I have setup IAM authenticator for the Conjur instance and when I try to authenticate to the webservice from the EC2 instance. I am getting 401 unauthorized error message. I have looked the $Conjururl/info and see that authenticator is enabled. I verified the policies and the I see that the role has permissions to read and authenticate to the webservice and read the secrets as well. I am trying to check what else needs to be checked and how to troubleshoot the issue. Thank you

Error message

The Audit log shows CONJ00002E Invalid credentials error message

AndrewCopeland · October 26, 2020, 7:24pm

Hi sjohnkennedy,

Seeing the code on the client side would help with troubleshooting.

Also you can check audit events of the specific host:
Log into UI -> navigate to the host -> scroll down to audit logs (Sometimes you can get more information from there)

Validating the host login on the client app is the same defined within policy helps me a lot also.

Thanks,
Andrew

sjohnkennedy · October 26, 2020, 7:30pm

Hi @AndrewCopeland .

Thanks for quick response. I looked at it already and I am getting CONJ00002E Invalid credentials error message.

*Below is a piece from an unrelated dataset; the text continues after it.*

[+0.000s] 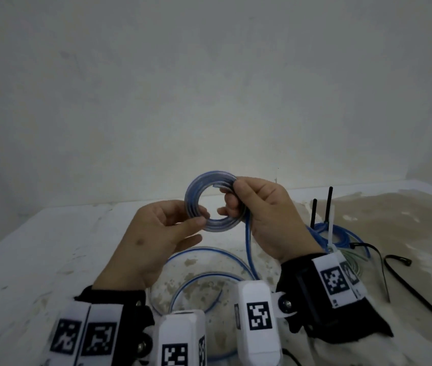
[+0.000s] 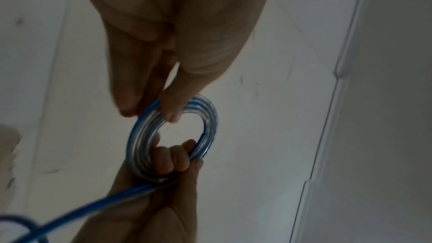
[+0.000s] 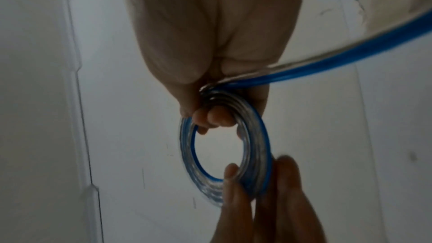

AndrewCopeland · October 26, 2020, 8:20pm

It looks like the correct host ID is being used and the authenticator is enabled.
Next thing I would do is validate the AWS Account Number and that the IAM role is actually assigned to the client EC2 instance.

Thanks,
Andrew

sjohnkennedy · October 26, 2020, 9:59pm

@AndrewCopeland

I verified the IAM role assigned by looking at curl http://169.254.169.254/latest/meta-data/iam/info . I see the instanceprofileArn matching the role name and the account number looks accurate as well.

Do you think open a Support ticket would be best step to move forward from here?

AndrewCopeland · November 23, 2020, 5:45pm

The problem was the AWS Account ID specified in the !host was not a valid AWS Account ID.

I think I will be adding a check into the library that will validate the AWS Account ID before attempting to authenticate.

Thanks,
Andrew

sjohnkennedy · November 23, 2020, 6:00pm

@AndrewCopeland Thank you and appreciate all the Support. Hope this helps someone else

AndrewCopeland · November 23, 2020, 6:18pm

I also added a small check in the library to validate the account number provided is of the correct length. Hopefully this will help in the future. The code change can be found here: https://github.com/cyberark/conjur-authn-iam-client-python/commit/a60fcff901948b5fe7b0bb5666858328039df8ae

system · November 30, 2020, 6:18pm

This topic was automatically closed 7 days after the last reply. New replies are no longer allowed.